I am trying to scrape impact factors of journals from a particular website or entire web. I have been searching for something close but hard luck..
This is the first time I am trying web scrape with python. I am trying to find the simplest way.
I have a list of ISSN numbers belong to Journals and I want to retrieve the impact factor values of them from web or a particular site. The list has more than 50K values so manually searching the values is practically hard .
Index,JOURNALNAME,ISSN,Impact Factor 2015,URL,ABBV,SUBJECT
1,4OR-A Quarterly Journal of Operations Research,1619-4500,,,4OR Q J OPER RES,Management Science
2,Aaohn Journal,0891-0162,,,AAOHN J,
3,Aapg Bulletin,0149-1423,,,AAPG BULL,Engineering
4,AAPS Journal,1550-7416,,,AAPS J,Medicine
5,Aaps Pharmscitech,1530-9932,,,AAPS PHARMSCITECH,
6,Aatcc Review,1532-8813,,,AATCC REV,
7,Abdominal Imaging,0942-8925,,,ABDOM IMAGING,
8,Abhandlungen Aus Dem Mathematischen Seminar Der Universitat Hamburg,0025-5858,,,ABH MATH SEM HAMBURG,
9,Abstract and Applied Analysis,1085-3375,,,ABSTR APPL ANAL,Math
10,Academic Emergency Medicine,1069-6563,,,ACAD EMERG MED,Medicine
Impact Factor 2015
Try this code using beautiful soup and urllib2. I am using h2 tag and searching for 'Journal Impact:', but I will let you decide on the algorithm to extract the data. The html content is present in soup and soup provides API to extract it. What I provide is an example and that may work for you.

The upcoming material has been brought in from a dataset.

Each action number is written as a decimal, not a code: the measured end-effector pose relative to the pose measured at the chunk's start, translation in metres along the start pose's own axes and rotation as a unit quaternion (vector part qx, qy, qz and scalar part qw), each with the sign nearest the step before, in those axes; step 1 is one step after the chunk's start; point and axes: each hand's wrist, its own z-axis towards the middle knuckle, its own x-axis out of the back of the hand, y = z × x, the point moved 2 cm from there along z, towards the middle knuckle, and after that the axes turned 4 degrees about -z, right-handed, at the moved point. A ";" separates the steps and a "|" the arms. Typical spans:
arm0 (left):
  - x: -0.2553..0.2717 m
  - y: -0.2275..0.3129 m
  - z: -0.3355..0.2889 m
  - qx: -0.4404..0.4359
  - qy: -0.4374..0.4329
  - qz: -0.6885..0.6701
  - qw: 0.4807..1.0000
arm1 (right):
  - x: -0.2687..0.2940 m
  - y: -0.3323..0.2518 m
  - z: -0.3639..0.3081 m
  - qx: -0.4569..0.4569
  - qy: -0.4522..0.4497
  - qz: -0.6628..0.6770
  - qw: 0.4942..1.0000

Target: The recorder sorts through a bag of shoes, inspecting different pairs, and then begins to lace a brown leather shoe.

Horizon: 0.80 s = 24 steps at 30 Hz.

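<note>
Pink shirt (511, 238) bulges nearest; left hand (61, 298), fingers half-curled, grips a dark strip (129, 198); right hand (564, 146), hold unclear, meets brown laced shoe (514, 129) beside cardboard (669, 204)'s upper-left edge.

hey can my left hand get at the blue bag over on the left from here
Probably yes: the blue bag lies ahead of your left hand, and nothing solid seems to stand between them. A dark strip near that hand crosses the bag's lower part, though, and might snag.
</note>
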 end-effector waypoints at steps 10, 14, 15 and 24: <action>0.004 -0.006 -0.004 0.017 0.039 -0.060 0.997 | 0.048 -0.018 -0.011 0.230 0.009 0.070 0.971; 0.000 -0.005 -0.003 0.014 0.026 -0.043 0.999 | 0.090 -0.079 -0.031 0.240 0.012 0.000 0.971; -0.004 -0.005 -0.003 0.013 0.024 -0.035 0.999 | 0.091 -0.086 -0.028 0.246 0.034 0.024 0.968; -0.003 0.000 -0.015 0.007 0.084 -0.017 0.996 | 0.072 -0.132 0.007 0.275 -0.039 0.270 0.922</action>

#!/usr/bin/env python import urllib2 from bs4 import BeautifulSoup issn = '0219-5305' url = 'https://www.researchgate.net/journal/%s_Analysis_and_Applications' % (issn) htmlDoc = urllib2.urlopen(url).read() soup = BeautifulSoup(htmlDoc, 'html.parser') for tag in soup.find_all('h2'): if 'Journal Impact:' in tag.text: value = tag.text value = value.replace('Journal Impact:', '') value = value.strip(' *') print value
I think the official documentation for beautiful soup is pretty good. I will suggest spending an hour on the documentation if you are new to this, before even try to write some code. That hour spent on reading the documentation will save you lot more hours later.